:: Task requirements ::
Transcribe the whole listing exactly; the images stay out.

:: Dataset section ::
== Segment start ==

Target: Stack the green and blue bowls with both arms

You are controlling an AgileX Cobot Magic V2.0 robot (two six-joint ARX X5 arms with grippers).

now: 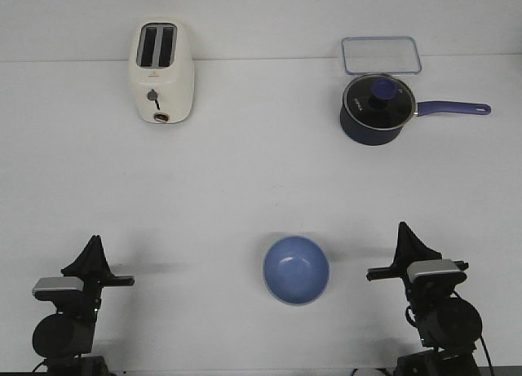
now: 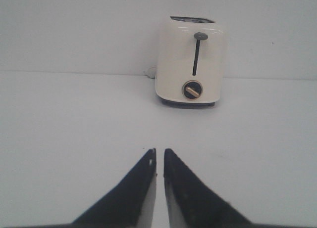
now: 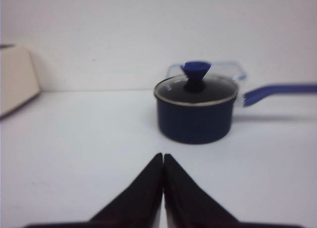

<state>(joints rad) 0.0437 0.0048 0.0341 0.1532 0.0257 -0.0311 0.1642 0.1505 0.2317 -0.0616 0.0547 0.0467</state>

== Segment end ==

:: Reply to the task ::
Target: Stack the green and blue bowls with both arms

You are controlling an AgileX Cobot Magic V2.0 robot (two six-joint ARX X5 arms with grippers).

now: 
now: 
now: 

<state>(joints rad) 0.0437 0.0048 0.0341 0.1532 0.0257 -0.0311 0.1642 0.1505 0.2317 -0.0616 0.0547 0.0467</state>

There is no more output to give.